They changed it to make videos look nicer, and despite many requests have not changed it back or added an option (both are trivial but I will get flamed for saying so). You can see where the companies priorities are.

Wild speculation follows, or, “remember that I’m just making this stuff up”:

One possible reason I’ve come up with is that maybe it’s more consistent to be engraving a fresh clean surface. This rings a bit true because of their emphasis on PG and wanting engraving to be consistent and easy for all users.

It seems to me that engraving “down” would mean an added variable, as now you have to plow through an unknown amount of gunk, which presumably would be variable based on material and settings.

Other thoughts. AKA even wilder speculation:

Adding a reverse option may run afoul of an overall directive [which may or may not exist] to keep the ui and process simple? Too many fiddly bits is daunting to new or less tech-savvy users.

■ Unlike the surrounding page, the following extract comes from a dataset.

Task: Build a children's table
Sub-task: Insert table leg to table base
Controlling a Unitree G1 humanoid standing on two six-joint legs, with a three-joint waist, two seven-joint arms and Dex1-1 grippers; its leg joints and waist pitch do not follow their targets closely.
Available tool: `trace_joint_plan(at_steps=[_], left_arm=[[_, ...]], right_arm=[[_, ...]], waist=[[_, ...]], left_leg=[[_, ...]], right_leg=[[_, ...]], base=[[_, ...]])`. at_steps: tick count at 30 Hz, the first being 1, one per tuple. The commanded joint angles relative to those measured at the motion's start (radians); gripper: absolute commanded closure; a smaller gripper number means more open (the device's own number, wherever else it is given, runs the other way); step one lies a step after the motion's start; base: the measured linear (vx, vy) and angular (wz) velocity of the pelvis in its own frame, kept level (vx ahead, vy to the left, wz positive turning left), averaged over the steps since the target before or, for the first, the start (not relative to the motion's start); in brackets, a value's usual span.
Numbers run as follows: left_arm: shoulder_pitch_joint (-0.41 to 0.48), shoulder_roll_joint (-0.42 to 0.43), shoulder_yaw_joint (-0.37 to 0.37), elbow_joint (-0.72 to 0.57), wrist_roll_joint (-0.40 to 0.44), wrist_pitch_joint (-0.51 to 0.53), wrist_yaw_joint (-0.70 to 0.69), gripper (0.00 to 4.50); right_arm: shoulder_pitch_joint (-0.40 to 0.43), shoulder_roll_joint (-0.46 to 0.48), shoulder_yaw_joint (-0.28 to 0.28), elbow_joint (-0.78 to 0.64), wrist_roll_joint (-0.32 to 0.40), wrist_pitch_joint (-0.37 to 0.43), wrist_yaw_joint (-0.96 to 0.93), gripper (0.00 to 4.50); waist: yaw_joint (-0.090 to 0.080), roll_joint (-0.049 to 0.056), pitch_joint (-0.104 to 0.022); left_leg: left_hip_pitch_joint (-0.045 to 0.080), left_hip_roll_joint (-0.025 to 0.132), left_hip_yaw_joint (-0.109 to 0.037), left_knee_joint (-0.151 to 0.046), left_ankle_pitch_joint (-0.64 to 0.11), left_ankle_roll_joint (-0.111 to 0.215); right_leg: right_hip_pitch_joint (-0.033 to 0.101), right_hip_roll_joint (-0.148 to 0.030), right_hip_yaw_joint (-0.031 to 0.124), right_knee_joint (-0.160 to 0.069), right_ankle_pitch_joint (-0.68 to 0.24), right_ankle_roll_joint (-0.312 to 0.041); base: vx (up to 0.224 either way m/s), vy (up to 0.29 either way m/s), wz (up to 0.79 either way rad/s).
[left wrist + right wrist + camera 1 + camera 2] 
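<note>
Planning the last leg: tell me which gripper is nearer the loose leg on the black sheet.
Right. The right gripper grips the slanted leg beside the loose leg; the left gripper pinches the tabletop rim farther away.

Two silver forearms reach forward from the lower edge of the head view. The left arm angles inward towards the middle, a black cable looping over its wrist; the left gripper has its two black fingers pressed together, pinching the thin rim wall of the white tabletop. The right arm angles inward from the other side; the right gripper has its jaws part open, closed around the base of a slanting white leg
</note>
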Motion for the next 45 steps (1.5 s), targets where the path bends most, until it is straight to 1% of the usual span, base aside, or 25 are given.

It may also be more fire-prone to do so?

May also have smellier or more hazardous gasses?

May also lead to a dirtier machine, especially lenses and other head components?

May also “double polymerize” (yes I know not a thing but you get my point maybe) the gunk resulting in a leading edge of supergoo that’s even harder to remove? Think of it like cooking candy, if you cook the sugar too hard it goes from sticky to rock solid.

It may be really hard to change the order based on how they’ve architected the software? Seems simple enough from the outside; may be a nightmare once you know what’s under the hood.

I suppose it all comes down to trusting that the people at GF are smart and acting in the users’ (all of us, of all abilities and needs) best interests. I think there’s tons of evidence of that, it may be frustrating sometimes but these are crazy good machines with overall excellent software.

That being said, please let us reverse the engrave. :slight_smile: it’ll probably come with its own downsides but we may be able to work around them.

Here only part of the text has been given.